Using the material below, return exactly the lines between the one holding "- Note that" and the one holding "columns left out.", inclusive, and no others.
***** PROVIDED DATA
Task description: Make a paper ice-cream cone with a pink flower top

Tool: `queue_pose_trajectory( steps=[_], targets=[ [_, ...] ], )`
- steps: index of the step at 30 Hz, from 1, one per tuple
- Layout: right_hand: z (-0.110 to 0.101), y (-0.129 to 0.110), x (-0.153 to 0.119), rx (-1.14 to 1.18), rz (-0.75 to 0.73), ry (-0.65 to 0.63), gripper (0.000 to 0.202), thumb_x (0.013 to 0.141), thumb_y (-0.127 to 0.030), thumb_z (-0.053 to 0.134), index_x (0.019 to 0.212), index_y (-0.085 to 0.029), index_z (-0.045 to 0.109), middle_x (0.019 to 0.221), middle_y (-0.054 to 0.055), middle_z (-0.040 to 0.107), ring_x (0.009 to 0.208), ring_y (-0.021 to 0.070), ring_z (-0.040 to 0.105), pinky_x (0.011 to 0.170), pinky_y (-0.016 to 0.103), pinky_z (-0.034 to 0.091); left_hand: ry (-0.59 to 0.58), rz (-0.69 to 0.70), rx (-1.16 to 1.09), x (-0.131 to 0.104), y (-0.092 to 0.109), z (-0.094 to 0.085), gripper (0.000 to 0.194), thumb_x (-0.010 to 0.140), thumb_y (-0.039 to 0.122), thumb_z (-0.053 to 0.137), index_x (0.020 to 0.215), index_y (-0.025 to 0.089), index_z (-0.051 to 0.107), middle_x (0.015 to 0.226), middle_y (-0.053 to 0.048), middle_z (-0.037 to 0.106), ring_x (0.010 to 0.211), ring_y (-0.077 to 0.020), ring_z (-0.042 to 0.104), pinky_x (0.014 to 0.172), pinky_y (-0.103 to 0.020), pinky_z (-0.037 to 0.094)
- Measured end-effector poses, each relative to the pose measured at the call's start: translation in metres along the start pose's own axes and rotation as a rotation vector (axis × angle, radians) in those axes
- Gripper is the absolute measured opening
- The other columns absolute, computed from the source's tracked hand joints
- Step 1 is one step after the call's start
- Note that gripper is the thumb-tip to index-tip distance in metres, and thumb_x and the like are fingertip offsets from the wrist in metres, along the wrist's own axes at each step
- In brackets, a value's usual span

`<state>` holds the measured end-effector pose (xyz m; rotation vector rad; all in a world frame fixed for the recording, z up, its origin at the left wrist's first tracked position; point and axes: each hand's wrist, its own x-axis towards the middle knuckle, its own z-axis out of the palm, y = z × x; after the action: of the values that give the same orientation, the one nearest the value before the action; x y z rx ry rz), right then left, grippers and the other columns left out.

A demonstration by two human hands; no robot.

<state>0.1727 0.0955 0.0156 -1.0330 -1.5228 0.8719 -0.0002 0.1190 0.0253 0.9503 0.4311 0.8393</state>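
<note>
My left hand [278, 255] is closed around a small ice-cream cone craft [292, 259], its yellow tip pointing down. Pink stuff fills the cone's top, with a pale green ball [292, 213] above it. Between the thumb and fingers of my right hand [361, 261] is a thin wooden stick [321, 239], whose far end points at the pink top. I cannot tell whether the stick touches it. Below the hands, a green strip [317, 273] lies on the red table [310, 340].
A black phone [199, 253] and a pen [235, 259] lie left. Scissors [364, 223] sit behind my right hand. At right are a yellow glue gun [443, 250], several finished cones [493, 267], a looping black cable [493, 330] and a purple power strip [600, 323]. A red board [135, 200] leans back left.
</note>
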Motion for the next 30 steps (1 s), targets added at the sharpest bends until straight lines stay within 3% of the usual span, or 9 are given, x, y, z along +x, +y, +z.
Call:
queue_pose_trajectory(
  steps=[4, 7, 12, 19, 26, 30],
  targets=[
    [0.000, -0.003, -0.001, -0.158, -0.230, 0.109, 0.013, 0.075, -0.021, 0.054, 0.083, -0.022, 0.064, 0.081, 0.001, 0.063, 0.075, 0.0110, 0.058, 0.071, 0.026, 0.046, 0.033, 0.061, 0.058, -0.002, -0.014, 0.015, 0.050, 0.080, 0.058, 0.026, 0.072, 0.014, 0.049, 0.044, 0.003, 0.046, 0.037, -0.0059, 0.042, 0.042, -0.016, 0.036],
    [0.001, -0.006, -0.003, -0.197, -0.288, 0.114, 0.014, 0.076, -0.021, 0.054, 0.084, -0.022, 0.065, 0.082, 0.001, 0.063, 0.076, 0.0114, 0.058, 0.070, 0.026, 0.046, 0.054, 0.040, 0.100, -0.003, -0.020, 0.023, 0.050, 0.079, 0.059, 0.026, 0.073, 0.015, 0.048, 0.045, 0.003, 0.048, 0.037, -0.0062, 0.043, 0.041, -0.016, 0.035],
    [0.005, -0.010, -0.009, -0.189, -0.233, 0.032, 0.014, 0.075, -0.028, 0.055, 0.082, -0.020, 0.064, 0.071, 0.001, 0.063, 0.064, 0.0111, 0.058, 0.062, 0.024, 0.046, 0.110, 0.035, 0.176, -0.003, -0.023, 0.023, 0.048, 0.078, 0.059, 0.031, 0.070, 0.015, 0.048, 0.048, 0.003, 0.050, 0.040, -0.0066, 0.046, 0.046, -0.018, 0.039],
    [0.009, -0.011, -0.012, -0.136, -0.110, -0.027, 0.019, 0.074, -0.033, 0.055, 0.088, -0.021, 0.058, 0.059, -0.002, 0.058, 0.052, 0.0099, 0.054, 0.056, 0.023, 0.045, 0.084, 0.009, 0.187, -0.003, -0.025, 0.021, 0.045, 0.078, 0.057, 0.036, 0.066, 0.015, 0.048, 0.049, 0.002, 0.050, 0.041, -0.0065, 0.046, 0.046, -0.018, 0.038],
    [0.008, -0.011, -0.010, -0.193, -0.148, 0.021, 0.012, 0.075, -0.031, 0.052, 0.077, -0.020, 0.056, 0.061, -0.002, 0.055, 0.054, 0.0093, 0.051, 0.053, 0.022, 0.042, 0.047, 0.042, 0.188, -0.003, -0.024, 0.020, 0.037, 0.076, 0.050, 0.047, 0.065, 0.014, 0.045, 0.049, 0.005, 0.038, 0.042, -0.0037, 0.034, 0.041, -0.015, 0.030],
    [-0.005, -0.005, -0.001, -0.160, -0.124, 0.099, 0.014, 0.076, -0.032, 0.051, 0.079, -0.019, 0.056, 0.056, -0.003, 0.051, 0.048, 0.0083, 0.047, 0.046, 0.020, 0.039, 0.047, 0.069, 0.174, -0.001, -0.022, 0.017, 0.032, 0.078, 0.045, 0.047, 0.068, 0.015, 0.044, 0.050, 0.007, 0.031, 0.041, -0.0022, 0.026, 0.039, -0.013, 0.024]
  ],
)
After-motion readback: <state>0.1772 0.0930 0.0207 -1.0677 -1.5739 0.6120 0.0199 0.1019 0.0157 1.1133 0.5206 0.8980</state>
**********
RESPONSE TO THE EXERCISE:
- Note that gripper is the thumb-tip to index-tip distance in metres, and thumb_x and the like are fingertip offsets from the wrist in metres, along the wrist's own axes at each step
- In brackets, a value's usual span

`<state>` holds the measured end-effector pose (xyz m; rotation vector rad; all in a world frame fixed for the recording, z up, its origin at the left wrist's first tracked position; point and axes: each hand's wrist, its own x-axis towards the middle knuckle, its own z-axis out of the palm, y = z × x; after the action: of the values that give the same orientation, the one nearest the value before the action; x y z rx ry rz), right then left, grippers and the other columns left out.

No additional response is required.